Cops Were in on Salon Owner’s Takedown

     BROOKLYN, N.Y. (CN) – Police officers falsely arrested the owner of a New York City salon as part of a conspiracy dreamed up by her partners to take control of the business, the woman claims in a $100 million federal RICO lawsuit.
     Georgette Franzone, a “successful business venture capitalist,” says she was approached in March 1999 by Violette Tonuzi and Charbel “Charles” Elias to help finance a new salon, the Cavale-Tonuzi Spa in Bay Ridge, Brooklyn, in exchange for a small percentage.
     Shortly thereafter, Franzone says allegedly that her would-be partners were not “credit worthy” and unable to obtain funding.
     When Franzone asked about that issue, she says they told her that space constraints at their current salon had them turning away customers and losing money, according to the complaint. Tonuzi said it was “feast or famine.”
     Franzone then allegedly agreed to provide a $625,000 bridge loan.
     While she was growing the business through hiring and training a staff, however, Tonuzi and Elias “started to realize the value of CTS and began setting the pace for nothing less than the theft-conversion-embezzlement of the business’ income,” the complaint states.
     Franzone says the pair were “skimming cash income from the business” to eliminate her shareholder value and drive her out.
     This manipulation allegedly cost Franzone about $400,000 between 1999 and 2007
     Franzone says the pair paid for personal items like dry cleaning, dinners, lunches, prescriptions and gas from the till. They’re also accused of selling gift certificates to customers, then performing the services without taking pay for the company.
     They also used the salon as a “face for serial income tax evasion,” the complaint states.
     Aside from failing to report tips, the two skimmed money from the business, causing 40 or 50 percent of the proceeds to go missing, according to the lawsuit.
     They allegedly claimed that they used the money to hire independent hairdressers.
     The Internal Revenue Service conducted an audit in 2002-03, but Tonuzi and Elias were still not reporting tips, Franzone claims.

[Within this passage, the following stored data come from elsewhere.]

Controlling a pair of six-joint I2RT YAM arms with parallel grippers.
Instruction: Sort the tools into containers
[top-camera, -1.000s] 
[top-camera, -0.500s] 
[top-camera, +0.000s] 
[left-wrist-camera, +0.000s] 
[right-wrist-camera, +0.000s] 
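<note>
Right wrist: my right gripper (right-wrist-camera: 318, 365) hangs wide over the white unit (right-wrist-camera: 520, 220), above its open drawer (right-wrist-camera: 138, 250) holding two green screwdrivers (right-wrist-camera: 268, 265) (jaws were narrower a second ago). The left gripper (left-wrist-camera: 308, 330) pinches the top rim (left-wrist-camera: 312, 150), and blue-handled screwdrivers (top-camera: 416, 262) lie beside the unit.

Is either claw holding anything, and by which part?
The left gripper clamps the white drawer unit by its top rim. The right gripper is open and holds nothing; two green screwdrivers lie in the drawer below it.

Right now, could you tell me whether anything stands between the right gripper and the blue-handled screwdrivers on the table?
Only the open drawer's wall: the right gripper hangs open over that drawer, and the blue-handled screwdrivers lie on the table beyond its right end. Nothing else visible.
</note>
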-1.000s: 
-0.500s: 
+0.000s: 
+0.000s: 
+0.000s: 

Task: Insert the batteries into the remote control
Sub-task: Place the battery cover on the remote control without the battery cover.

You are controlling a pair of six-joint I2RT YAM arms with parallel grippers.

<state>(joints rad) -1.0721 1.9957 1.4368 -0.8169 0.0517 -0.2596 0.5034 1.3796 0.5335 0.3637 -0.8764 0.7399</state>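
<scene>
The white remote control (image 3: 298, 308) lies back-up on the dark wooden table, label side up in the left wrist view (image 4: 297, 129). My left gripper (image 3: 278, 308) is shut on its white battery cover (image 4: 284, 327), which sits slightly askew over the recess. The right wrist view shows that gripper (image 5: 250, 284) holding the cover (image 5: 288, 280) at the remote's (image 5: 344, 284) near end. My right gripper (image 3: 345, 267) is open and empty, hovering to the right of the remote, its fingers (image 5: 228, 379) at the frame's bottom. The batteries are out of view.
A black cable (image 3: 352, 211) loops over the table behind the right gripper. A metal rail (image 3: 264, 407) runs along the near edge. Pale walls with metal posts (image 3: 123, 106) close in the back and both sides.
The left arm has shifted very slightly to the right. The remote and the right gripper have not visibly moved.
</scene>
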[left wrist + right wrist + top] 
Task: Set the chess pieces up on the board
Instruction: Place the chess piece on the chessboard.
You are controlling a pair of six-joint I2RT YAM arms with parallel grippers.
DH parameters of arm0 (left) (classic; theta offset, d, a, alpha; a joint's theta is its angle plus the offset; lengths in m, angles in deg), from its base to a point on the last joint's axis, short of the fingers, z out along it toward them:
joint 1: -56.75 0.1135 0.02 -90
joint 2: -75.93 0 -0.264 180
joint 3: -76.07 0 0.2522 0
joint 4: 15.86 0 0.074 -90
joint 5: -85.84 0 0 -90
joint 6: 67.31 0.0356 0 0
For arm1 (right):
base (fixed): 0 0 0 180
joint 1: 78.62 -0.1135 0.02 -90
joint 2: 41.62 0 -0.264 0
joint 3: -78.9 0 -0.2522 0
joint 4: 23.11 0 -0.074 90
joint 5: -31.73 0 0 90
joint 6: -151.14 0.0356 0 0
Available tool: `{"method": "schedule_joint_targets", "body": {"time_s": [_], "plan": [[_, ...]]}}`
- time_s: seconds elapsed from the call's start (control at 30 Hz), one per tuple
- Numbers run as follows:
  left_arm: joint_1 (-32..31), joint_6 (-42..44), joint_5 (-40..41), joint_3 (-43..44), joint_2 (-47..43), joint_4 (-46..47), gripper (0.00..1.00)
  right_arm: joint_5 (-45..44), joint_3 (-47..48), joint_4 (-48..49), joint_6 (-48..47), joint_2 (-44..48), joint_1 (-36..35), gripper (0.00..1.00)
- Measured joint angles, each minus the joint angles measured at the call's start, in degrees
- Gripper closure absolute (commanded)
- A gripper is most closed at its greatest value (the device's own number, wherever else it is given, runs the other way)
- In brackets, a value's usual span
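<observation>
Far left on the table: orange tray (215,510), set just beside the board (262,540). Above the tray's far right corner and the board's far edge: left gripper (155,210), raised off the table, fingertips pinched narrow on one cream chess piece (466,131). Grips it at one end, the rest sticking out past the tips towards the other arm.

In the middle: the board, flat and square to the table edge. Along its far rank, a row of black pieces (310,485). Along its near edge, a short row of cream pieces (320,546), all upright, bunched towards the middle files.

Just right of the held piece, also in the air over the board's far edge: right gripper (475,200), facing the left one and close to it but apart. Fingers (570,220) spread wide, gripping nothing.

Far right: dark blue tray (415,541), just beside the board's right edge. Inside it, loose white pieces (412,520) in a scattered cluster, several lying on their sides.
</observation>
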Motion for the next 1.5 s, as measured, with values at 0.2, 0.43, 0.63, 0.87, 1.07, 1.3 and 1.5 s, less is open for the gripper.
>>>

She says that when she confronted them, they stated they would each leave and take their clients with them.
     They also allegedly used the company’s credit card processor that allowed clients to charge tips as a service fee.
     Elias then charged $10,000 onto his personal credit card, and took the cash from the register, according to the complaint.
     When Franzone installed an ATM on the premises, Elias threatened her with physical assault and threatened to destroy the machine, according to the complaint.
     Franzone says she filed a police report and invested another $220,000 to keep the business alive. Tonuzi allegedly refused, however, to work a full-time schedule and undercharged clients or waived fees to encourage cash payments directly to her.
     Fed up, Franzone says she demanded a buy-out of $864,000, and that the parties agreed on a settlement.
     Tonuzi and Elias then employed the aid of defendant Farije Tonuzi-Sheridan, asking her to use her former position as a New York City police officer to seize the salon from plaintiff and illegally lock her out, according to the complaint. Using other officers who cooperated “for the right price,” they then changed the locks and falsely claimed to have a court order to seize the business, Franzone says.
     The alleged co-conspirators then brought in Liliana “Calogera” Narbone to forge a note that made it look like Franzone had executed a $100,000 loan. Narbone demanded summary judgment on the note, but the court denied the motion as an obvious forgery.
     Sheridan then used her position as a former police officer to falsely arrest Franzone based on Narbone’s complaint.
     Plaintiff says Sheridan contacted Officer Juan Tejera, a friend, to have him arrest her and that she “had to be dealt with.”
     Tonuzi, Elias and Sheridan then filed a false claim for Franzone’s arrest in the Midtown South Precinct.
     Franzone says she spent at least 30 hours in police custody without charges ever being filed.
     Officer Ann Guerin agreed to help, according to the complaint.
     Franzone says the aforementioned individuals and entities “illegally using their friends and family, each of whom were at the time active New York City Police Officers or retired officers” to “instill fear and intimidation” in her.
     She seeks nearly $100 million for violations of federal anti-racketeering law, breach of contract, unjust enrichment, unfair competition, negligence and conversion.
     Franzone is represented by Douglas Dollinger in White Plains, N.Y.